The Judiciary is an autonomous branch of government that is charged by the Constitution with resolving conflicts in a fair and just manner. It is dedicated to upholding law and order as well as the freedoms guaranteed by the Constitution and state laws. The primary argument against the Doctrine of Constitutional Morality as a judicial principle is that it is unmistakably in violation of a fundamental democratic principle, namely, the separation of powers between the three branches of the State’s government: the judiciary, legislature, and executive.
Another argument made by those who disagree with the idea of constitutional morality is that it has been left up to individual judges to decide what it means and how to apply it.
Furthermore, by giving the courts the authority to use a “top-down approach” in the name of the morality front concept, it obstructs the organic and natural evolution of liberalism or the correction of societal wrongs or ethical problems.
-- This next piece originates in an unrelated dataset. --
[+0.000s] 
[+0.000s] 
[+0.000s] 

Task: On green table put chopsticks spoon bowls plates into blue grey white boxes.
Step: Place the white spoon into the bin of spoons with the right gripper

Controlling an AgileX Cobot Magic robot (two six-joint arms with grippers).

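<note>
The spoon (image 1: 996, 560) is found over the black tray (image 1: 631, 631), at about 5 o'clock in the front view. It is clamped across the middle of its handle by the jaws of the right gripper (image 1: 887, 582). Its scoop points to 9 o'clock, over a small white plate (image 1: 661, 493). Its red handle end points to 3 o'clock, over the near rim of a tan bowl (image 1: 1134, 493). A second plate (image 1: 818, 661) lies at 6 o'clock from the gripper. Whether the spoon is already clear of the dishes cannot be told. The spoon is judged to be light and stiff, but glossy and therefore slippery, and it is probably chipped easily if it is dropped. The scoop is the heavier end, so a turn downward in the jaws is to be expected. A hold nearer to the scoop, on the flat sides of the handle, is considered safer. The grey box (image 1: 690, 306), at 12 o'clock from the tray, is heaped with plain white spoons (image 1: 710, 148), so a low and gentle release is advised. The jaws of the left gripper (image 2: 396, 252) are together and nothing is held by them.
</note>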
A judiciary that fairly restricts its power and sparingly withdraws its jurisdiction when necessary escapes public scrutiny and lacks accountability.
Conclusion
All responsible people ought to be indoctrinated with a sense of constitutional morality. It may be argued that rather than being a means of thwarting or resolving government action, Ambedkar and Grote both considered constitutional morality as a self-imposed restriction by the people to uphold the constitutional ideals. But more than 70 years after Dr. Ambedkar delivered his presentation to the Constituent Assembly in 1948, numerous academics and courts have given the idea a number of different interpretations.
Constitutional morality must be upheld by individuals as well as the judiciary and the government. The preamble of the constitution explicitly mentions the kind of society we hope to create; it can only be realised through constitutional morality.
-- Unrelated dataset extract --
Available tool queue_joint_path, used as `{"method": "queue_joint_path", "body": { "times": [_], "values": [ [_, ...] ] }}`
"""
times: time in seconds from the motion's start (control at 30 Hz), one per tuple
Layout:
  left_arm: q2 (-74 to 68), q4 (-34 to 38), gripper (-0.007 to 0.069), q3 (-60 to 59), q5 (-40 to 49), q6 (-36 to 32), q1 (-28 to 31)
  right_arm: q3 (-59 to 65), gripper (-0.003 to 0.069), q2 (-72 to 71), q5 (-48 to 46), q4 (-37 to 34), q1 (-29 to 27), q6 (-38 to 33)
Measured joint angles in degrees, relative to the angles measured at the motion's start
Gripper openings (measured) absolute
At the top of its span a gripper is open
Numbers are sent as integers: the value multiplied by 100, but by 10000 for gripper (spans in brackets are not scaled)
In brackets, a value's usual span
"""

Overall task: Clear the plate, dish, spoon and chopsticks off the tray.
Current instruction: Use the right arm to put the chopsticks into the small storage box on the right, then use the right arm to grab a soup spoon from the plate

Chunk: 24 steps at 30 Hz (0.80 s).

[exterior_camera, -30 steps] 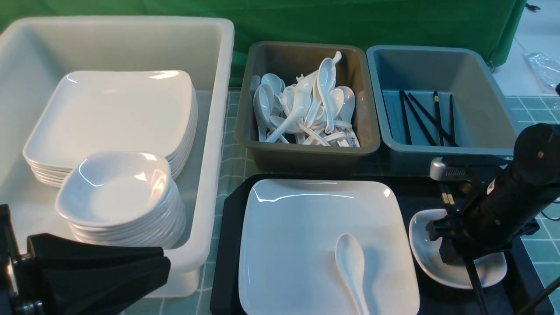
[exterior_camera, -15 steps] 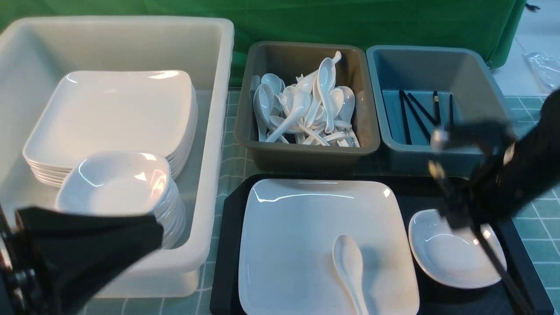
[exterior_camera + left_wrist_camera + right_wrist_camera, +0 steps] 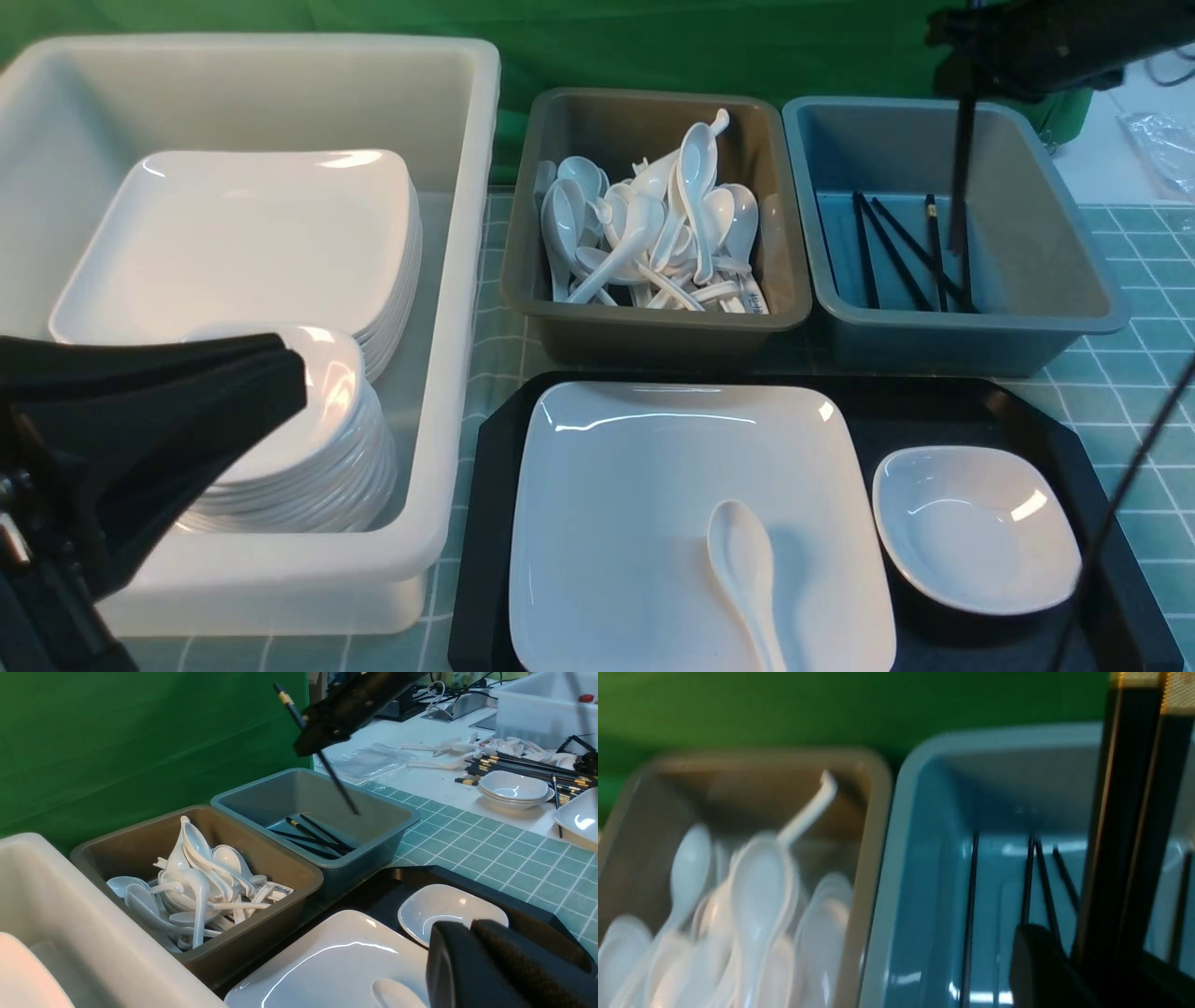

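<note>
The white plate (image 3: 653, 467) lies on the black tray (image 3: 934, 401) with the white spoon (image 3: 742, 560) on its near part. The small white dish (image 3: 976, 527) sits on the tray to the plate's right. My right gripper (image 3: 966, 79) is shut on the black chopsticks (image 3: 962, 168) and holds them hanging above the blue tub (image 3: 1027, 327). The right wrist view shows the chopsticks (image 3: 1125, 835) between the jaws of the right gripper (image 3: 1101, 961). My left gripper (image 3: 294, 373) is shut and empty, left of the tray. In the left wrist view my left gripper (image 3: 467, 926) hovers near the plate (image 3: 327, 961) and dish (image 3: 444, 905).
A big white tub (image 3: 448, 280) at the left holds stacks of plates and dishes. A grey-brown tub (image 3: 653, 317) behind the tray is full of white spoons. The blue tub holds several loose chopsticks. A thin cable (image 3: 1120, 495) crosses the tray's right edge.
My right gripper rose from the dish on the tray with the chopsticks and moved back over the blue tub. My left gripper rose a little.
</note>
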State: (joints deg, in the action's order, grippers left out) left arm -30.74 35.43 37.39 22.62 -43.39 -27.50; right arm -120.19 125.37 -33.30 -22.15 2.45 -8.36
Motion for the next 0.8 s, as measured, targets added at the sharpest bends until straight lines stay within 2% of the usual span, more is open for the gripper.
{"method": "queue_joint_path", "body": {
  "times": [0.07,0.13,0.17,0.2,0.23,0.3,0.4,0.43,0.5,0.57,0.6,0.7,0.8],
  "values": [
    [0,0,17,0,0,0,0,-320,201,334,-222,0,-7,43],
    [0,0,17,0,20,-5,0,-620,367,617,-682,50,-13,93],
    [0,0,17,0,34,-5,0,-652,417,629,-851,75,-13,104],
    [0,0,17,0,32,-5,0,-652,426,629,-915,81,-13,104],
    [0,0,17,0,35,-5,0,-693,469,590,-1137,138,-13,118],
    [0,-20,17,0,35,1,0,-700,476,513,-1349,225,-13,123],
    [0,-193,17,0,88,-5,0,-718,363,-18,-2533,420,4,-73],
    [0,-253,17,0,124,-5,0,-739,290,-190,-2948,439,25,-169],
    [0,-330,17,0,210,-5,0,-697,180,-442,-3144,478,101,-206],
    [0,-347,17,0,261,-11,0,-638,138,-567,-3144,503,153,-206],
    [0,-387,17,0,340,-14,0,-353,79,-836,-3144,552,308,-177],
    [0,-440,17,0,365,-14,0,470,55,-1443,-3139,973,865,-38],
    [0,-487,17,0,383,-8,0,1837,101,-2184,-3133,1656,1721,387]
  ]
}}
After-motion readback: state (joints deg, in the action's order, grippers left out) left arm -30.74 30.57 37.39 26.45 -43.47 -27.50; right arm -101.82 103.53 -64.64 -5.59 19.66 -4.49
In the past few years, the judiciary has set forward-thinking and historic precedents where this theory has been used specifically in situations involving gender-justice, institutional propriety, social uplift, reducing majoritarianism, and other such problems. Achieving justice, social, economic, and political equality — a triune phenomenon enshrined as a pledge in the Preambular Glory of our Constitution — requires adherence to constitutional morality and judicial values, which are inalienable. The Constitution, which represents the people’s desire to be governed, is not an end in and of itself. Rather, it is a means to that end.
The two-pronged definition of constitutional morality for the time being entails: first, a legal mechanism for countering popular morality; and second, a reminder that courts should keep themselves free of, sometimes rigid, societal beliefs and opinions that need to be modernised for the benefit and overall advancement of the country. By enabling the courts to look into the spirit and intent of the Indian Constitution, it also helps keep the government accountable.
It is appropriately categorised as a second basic structural doctrine as a result. As with most other constitutional principles, which are largely dependent on the interpretation of judges while rendering judgements in various scenarios, it is appropriately vague and confusing in its definition. However, it is necessary due to the country’s judicial system and the requirement that judges fill the “empty vessels of these theories” with words derived from their years of practise and legal expertise.